Comparado a 2024, houve uma redução de 0,4 ponto percentual na taxa nacional, o que equivale a cerca de 592 mil pessoas analfabetas a menos no país. A Região Nordeste concentra 57,4% do total de analfabetos.

Envelhecimento da população impacta índices de analfabetismo

A pesquisa revela que o analfabetismo afeta principalmente a população idosa, com 4,8 milhões de analfabetos com 60 anos ou mais, representando 14,9% desse grupo etário. Além disso, a taxa de analfabetismo entre pretos ou pardos é quase três vezes maior do que entre brancos.
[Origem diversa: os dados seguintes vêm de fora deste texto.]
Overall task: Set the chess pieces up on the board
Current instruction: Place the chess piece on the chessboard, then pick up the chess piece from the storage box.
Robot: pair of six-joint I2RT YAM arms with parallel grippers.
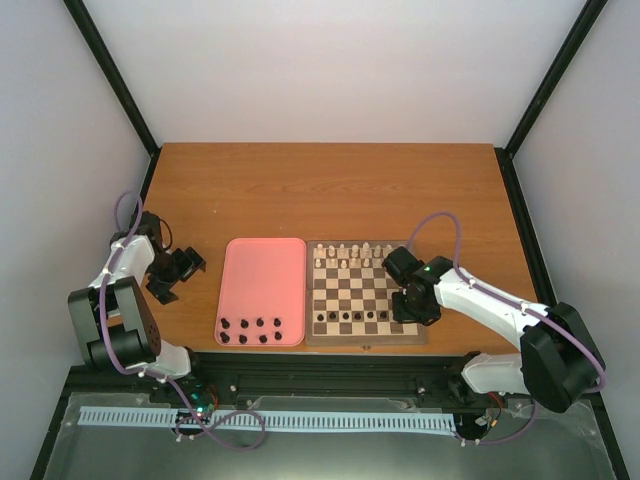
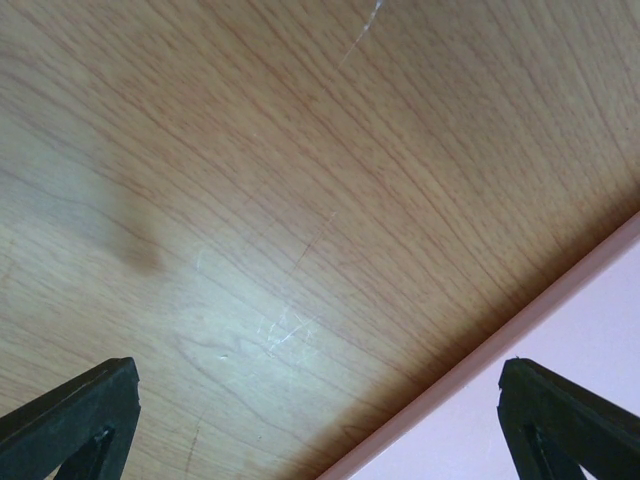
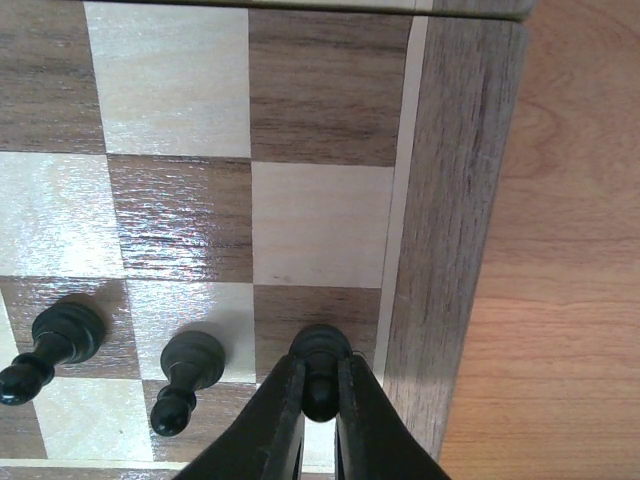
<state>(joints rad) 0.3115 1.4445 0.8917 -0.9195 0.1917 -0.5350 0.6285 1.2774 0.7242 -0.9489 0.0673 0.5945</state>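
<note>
The right gripper [image 3: 320, 400] pinched a dark pawn [image 3: 320, 348] over a dark square against the board [image 3: 450, 200] border, beside two other dark pieces [image 3: 185, 375], while the left gripper [image 2: 318, 372] hung spread above the table [image 2: 300, 150] beside the pink tray [image 2: 585, 340].

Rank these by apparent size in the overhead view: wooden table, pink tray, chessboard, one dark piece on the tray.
Largest to smallest:
wooden table
chessboard
pink tray, visibly narrower
dark piece

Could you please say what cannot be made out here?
Top view: dark pieces on the pink tray, too small to identify.
Top view: board's right-edge squares, hidden by the right gripper.
Right wrist view: dark pawn's head, half hidden between fingers.
Left wrist view: left gripper, cut by bottom edge.
</note>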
Avanços na escolarização feminina e desigualdades raciais persistem

Em 2025, a taxa de analfabetismo entre mulheres foi de 4,6%, enquanto entre homens foi de 5,2%. A pesquisa aponta que as mulheres com 25 anos ou mais têm maior acesso à educação básica obrigatória em comparação aos homens. No entanto, persistem desigualdades raciais, com pessoas brancas apresentando maior conclusão do ciclo básico educacional do que pretas ou pardas.

Desafios na educação infantil e abandono escolar

A pesquisa também aborda a questão da educação infantil, revelando que a maioria das crianças que não frequentavam creche estava fora da escola por opção dos pais. Além disso, cerca de 7,7 milhões de jovens de 14 a 29 anos não haviam completado o ensino médio em 2025, sendo a necessidade de trabalhar o principal motivo de abandono escolar ou de nunca ter frequentado a escola.